Consider a financial services firm running daily reconciliation. A discrepancy shows up in the settlement table. The investigation needs to know which specific rows changed, in which batch, and whether those rows had been modified before that batch ran. Table-level lineage can't answer that, but row lineage can. Query _last_updated_sequence_number for the affected rows, map the sequence numbers back to snapshots, and you have an exact record of which operation wrote each value.
Or consider a GDPR right-to-erasure request. The compliance team needs to confirm that all rows associated with a specific user have been deleted and haven't been reintroduced by a downstream merge or reprocessing job. With _row_id tracking, you can verify that the identifiers in question no longer exist in any active snapshot.
Data quality debugging is another common case. When a merge job produces unexpected duplicates or incorrect values in a large table, the normal investigation approach is sampling and guessing. With row lineage, you can query which rows were last touched by the suspect operation directly and scope the investigation to exactly those rows.
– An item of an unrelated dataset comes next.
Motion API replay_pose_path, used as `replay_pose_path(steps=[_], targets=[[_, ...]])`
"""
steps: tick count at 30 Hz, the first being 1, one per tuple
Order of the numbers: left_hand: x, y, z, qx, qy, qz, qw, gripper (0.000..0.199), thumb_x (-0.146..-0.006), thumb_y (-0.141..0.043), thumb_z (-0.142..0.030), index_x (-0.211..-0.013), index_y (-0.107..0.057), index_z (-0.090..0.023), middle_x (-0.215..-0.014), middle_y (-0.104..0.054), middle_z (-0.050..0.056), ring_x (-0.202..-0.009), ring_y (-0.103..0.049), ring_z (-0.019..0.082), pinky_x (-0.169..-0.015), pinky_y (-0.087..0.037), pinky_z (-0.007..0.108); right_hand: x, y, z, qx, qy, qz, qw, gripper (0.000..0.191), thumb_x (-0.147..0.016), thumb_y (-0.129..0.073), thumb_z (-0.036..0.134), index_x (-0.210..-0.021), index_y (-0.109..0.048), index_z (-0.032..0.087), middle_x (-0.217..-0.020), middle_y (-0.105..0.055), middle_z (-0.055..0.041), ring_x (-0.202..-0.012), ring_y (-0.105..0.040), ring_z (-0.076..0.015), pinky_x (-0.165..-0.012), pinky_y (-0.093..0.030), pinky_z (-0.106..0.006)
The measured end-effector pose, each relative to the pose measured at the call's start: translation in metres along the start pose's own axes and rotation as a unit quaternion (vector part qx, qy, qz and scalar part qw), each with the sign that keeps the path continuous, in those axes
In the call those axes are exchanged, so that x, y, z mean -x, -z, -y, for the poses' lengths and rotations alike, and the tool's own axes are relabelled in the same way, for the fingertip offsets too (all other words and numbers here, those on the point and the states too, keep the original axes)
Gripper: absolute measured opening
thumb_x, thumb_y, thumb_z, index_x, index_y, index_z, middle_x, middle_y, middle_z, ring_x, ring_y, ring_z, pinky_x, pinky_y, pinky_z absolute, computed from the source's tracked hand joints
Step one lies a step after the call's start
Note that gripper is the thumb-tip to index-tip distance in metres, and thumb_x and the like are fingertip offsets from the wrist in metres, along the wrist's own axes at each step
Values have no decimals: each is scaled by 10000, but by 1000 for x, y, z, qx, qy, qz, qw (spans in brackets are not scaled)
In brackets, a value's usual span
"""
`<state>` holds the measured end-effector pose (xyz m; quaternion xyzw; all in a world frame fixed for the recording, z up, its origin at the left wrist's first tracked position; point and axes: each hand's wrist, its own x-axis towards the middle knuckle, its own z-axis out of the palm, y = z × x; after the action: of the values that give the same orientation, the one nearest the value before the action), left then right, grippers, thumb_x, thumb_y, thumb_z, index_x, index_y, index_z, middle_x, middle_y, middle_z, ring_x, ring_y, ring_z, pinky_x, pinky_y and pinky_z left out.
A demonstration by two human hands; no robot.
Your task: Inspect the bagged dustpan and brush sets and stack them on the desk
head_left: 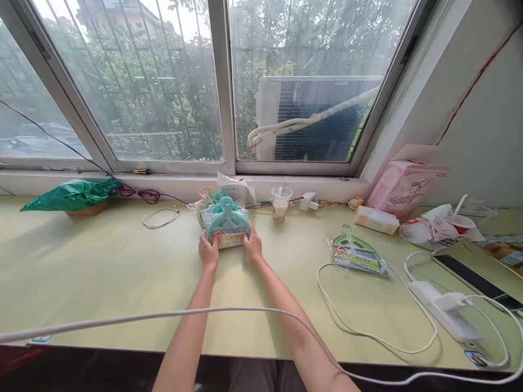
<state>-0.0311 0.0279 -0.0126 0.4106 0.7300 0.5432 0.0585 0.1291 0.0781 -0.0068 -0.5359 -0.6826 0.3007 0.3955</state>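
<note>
Both hands hold a teal dustpan and brush set [229, 220] in clear wrapping, upright near the back of the table. My left hand [208, 249] grips its lower left side, thumb on the front. On the lower right side, my right hand [253, 243] presses with its fingers partly behind the set. Close behind it stand more wrapped sets, one pink and green [204, 204]. A separate green wrapped set [357, 253] lies flat to the right, touched by neither hand.
A white cable crosses low in front of my forearms. Behind stands a plastic cup [280, 207]. At the right are a power strip [447, 313], a phone [478, 280], a pink box [402, 188] and a white bag. A green bag [75, 195] lies back left.
</note>
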Motion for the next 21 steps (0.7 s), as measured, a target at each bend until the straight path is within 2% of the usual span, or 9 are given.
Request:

Getting Started With Row Lineage on Dremio
Row lineage is on by default for every Apache Iceberg v3 table in Dremio Cloud. Creating a v3 table is the only prerequisite. From that point, _row_id and _last_updated_sequence_number are available as queryable columns on every row in the table.
If you want to explore this against your own data, a free Dremio Cloud environment at dremio.com/get-started includes full Iceberg v3 support from day one. Create a v3 table, run a few inserts and updates, and query the lineage columns directly to see how the sequence numbers advance with each operation.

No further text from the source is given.